Re: Unexpected data TLB miss happens when guest OS executing a "bl" instruction

Jimi Xenidis <jimix@xxxxxxxxx> · Mon, 2 Jul 2012 14:03:56 -0500

On Jul 2, 2012, at 10:34 AM, Fei K Chen wrote:

> We are debuging kvm on IBM poweren chip by RSICWatch tool.

So for those of you who don't know,  the "RISCWatch tool" (RW) is a JTAG based HW probe debugger.

> An unexpected data TLB miss happened and we can not explain why. Any one have met this before?
> 
> 1. Guest OS executes a "bl" instruction with PC=0xC0000000005A49CC. According to the guest linux kernel objdump file, the next instruction will be "mflr r0" with PC=0xC000000000599CC0.

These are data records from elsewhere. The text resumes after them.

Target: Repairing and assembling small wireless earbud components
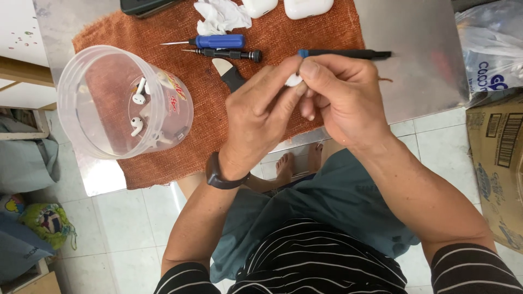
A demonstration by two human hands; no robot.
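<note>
My left hand (260,117) pinches a small white earbud (293,81) between thumb and fingers above the rust-coloured cloth (283,32). My right hand (338,95) meets it from the right and holds a thin black tool with a blue tip (348,54), lying level across my fingers. The earbud is mostly hidden by my fingertips. A dark band (220,177) sits on my left wrist.
A clear plastic tub (117,103) with white earbuds inside lies at the left on the cloth. A blue-handled screwdriver (215,41), a black screwdriver (229,54), a dark pry tool (229,73), crumpled tissue (220,15) and white cases (305,6) lie behind. A cardboard box (498,163) stands at the right.
</note>
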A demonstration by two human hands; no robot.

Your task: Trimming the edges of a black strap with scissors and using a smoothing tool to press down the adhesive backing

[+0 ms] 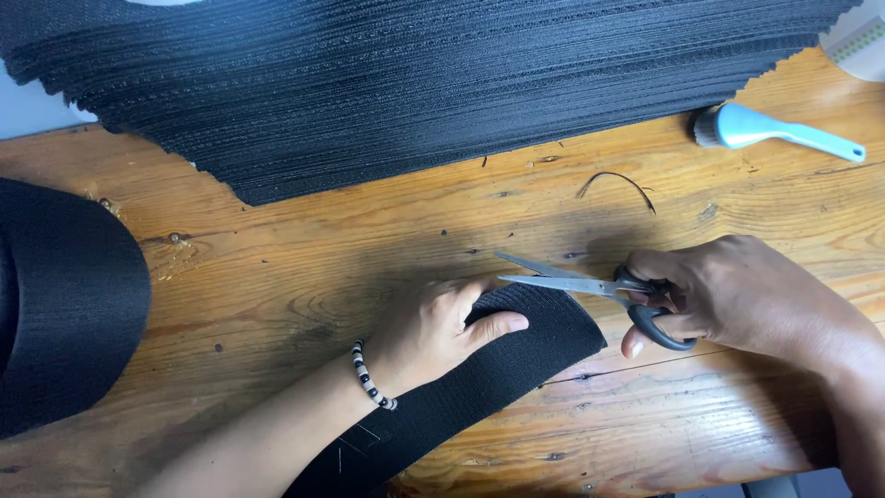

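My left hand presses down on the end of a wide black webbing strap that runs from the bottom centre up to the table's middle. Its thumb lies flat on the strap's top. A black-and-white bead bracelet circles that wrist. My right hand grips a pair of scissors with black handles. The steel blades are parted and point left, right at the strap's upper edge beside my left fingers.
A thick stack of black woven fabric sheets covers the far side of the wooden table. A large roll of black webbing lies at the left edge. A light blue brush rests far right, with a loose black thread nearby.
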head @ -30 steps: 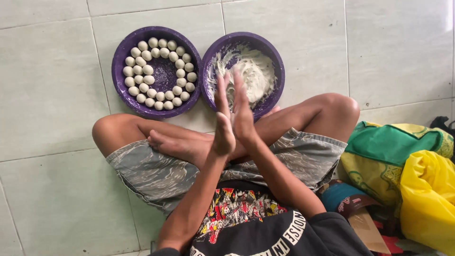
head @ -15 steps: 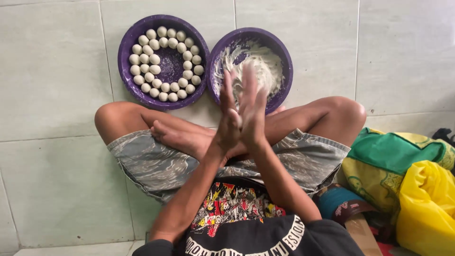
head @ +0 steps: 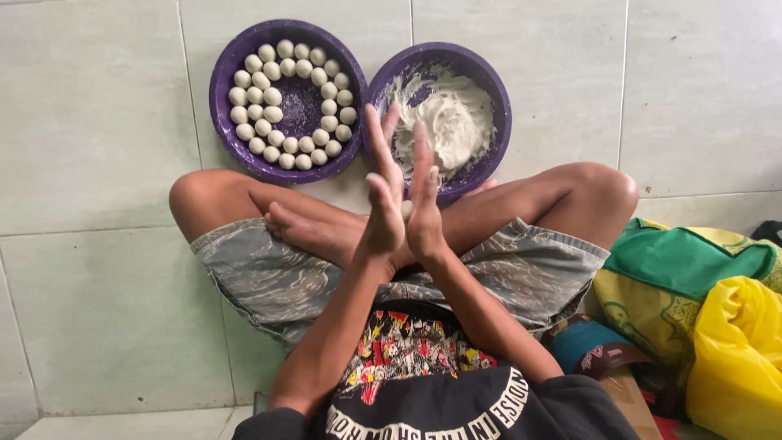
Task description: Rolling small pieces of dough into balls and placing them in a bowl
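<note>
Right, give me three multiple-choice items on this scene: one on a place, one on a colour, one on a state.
1. Where does the bowl of rolled balls lie?
A. Left of the dough bowl in the picture
B. Right of it
C. On the person's lap

2. What colour are both bowls?
A. Yellow
B. Purple
C. White

3. How do the left hand and right hand stand?
A. Flat on the tiled floor
B. Each inside a bowl
C. Pressed palm to palm, fingers up

Answers:
1 A: the balls sit in the bowl nearer the picture's left edge, rims almost meeting.
2 B: both rims are purple.
3 C: the palms meet above the crossed legs; what lies between them is hidden.
</note>
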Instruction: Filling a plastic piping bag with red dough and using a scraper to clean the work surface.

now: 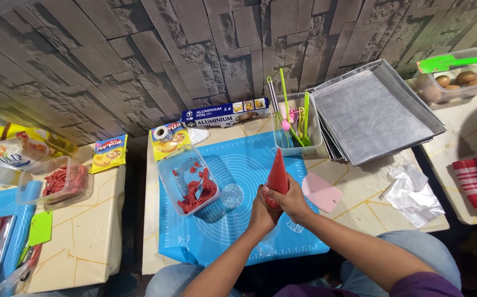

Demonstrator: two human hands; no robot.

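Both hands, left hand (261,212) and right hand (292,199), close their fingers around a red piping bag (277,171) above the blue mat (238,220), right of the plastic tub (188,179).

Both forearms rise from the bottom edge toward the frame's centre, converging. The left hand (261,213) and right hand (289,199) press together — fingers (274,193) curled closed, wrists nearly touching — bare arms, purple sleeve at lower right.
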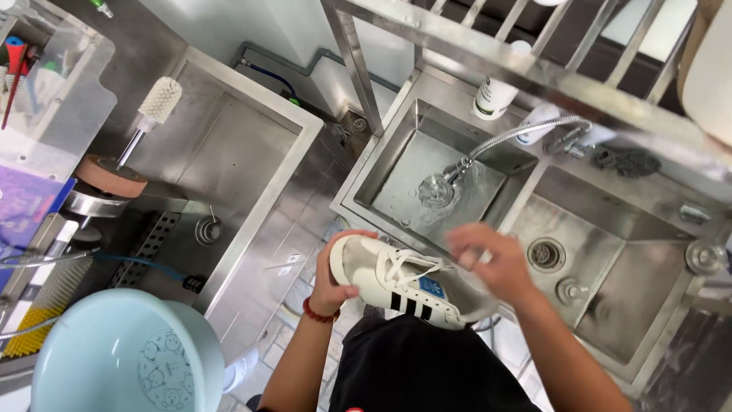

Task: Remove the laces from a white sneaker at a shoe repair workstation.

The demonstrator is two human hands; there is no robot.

Normally, if you were debugging the host, you could strip off the 0xC and read the location from memory to verify this.
However, since you are debugging the guest, you probably can't figure out the machine physical address.

> 
> 2. By single-step execution in RISCWatch, guest OS does jump to an instruction with PC=0xC000000000599CC0. At this time, RISCWatch tool can not display what the instruction is. We guess this is because there is no instruction TLB entry in hardware TLB for PC=0xC000000000599CC0. Thus an instruction TLB miss is expected if we press the "Asmstep" to execute the next instruction.
> 
> 3. Unfortunately, poweren jumps an instruction with PC=0xC000000000051FF4 which is the beginning of data TLB miss entry in kvm. We read the values in spr SRR0 and DEAR. Both of them are 0xC000000000599CC0. We even can not imagine why this happens.

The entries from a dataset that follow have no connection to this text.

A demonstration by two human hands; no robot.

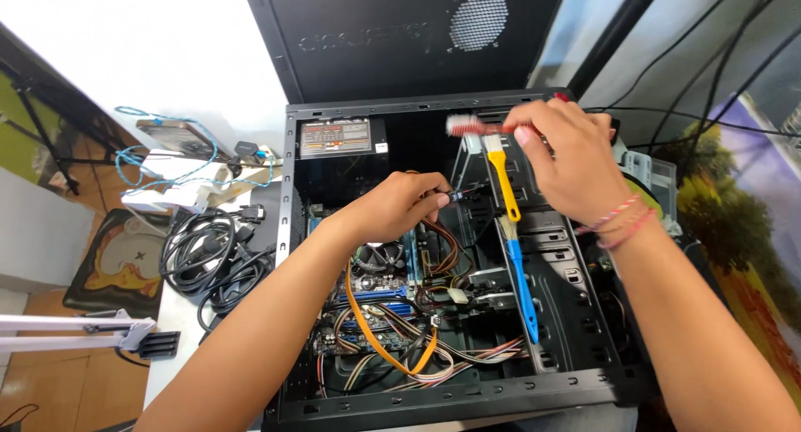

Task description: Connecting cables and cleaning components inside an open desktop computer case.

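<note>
White surface (179,315) carries open PC case (467,382), frame centre. Left hand (392,207) pinches black cable connector (463,194); right hand (567,157) clenches red brush (463,125). Steady the connector, brush lightly.

Open PC case (467,390) lies flat, side panel off, internals exposed. L hand (396,207) is inside the case, fingertips pinching a small black connector (459,196) above the motherboard (375,303). R hand (567,153) grips a red-handled brush (467,125) over the drive bay. Yellow brush (503,178) and blue brush (523,286) rest on the bay frame. Orange flat cable (375,336) crosses the board. Black cables (213,261) coiled left of the case.
</note>
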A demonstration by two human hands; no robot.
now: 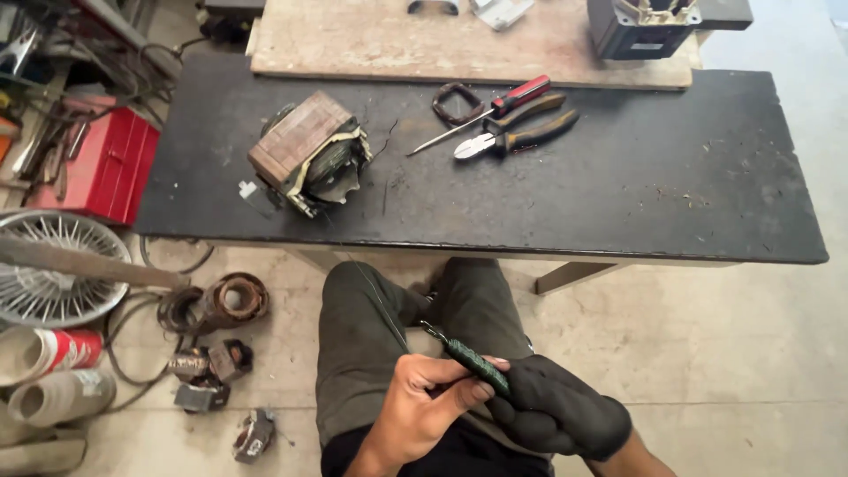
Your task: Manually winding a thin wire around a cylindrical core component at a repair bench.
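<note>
Your bare left hand (pixel 422 397) and gloved right hand (pixel 556 408) were both clamped on a slim, dark green wrapped tool (pixel 473 358). A thin wire (pixel 371 287) ran from its tip to the motor stator (pixel 307 152) near the workbench's (pixel 671 185) front left corner.

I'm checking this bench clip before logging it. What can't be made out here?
- Head view: lower end of the green tool is hidden inside the gloved right hand.
- The thin wire running from the tool toward the transformer is too fine to follow all the way.
- The grey box is cut off by the top edge.
- The left hand hides its own fingertips' grip.
</note>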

So when RW decides to look at memory it uses "instruction stuffing/ramming" where it is able to insert instructions into the thread's instruction "port",  this way it can perform loads and stores using translation in the same way that software does.
Since you are using the ASM window, it is trying to read the instruction (before it is executed) and this causes your data fault.
So this is normal and completely expect.

Instead of using the ASM window use the "command line window" to "step" and "read iar" then you will get the correct instruction fault you are looking for.
Note: It may also be the case that you can uncheck  the "track IAR" box in the asm windows if you insist on doing that.

> 
> 4. As external interrupt will happen during single-step debugging, we set a hardware breakpoint at PC=0xC000000000599CC0, and let poweren directly run to that point.

Yes, hardware probes become difficult with any interrupts active and, IMNSHO, should really only be used to debug bootstrap or exception level code.
It would be way easier to instrument the host fault handlers to help you debug this case.

> 
> 5. When poweren stops at PC=0xC000000000599CC0, from the output of RISCWatch, a "trap" instruction is placed at PC=0xC000000000599CC0. It is different with what should be according to the kernel objdump file. The only explanation we can imagine is that our kvm code set a wrong TLB entry for PC=0xC000000000599CC0 (it may be brought by that unexpected data TLB miss).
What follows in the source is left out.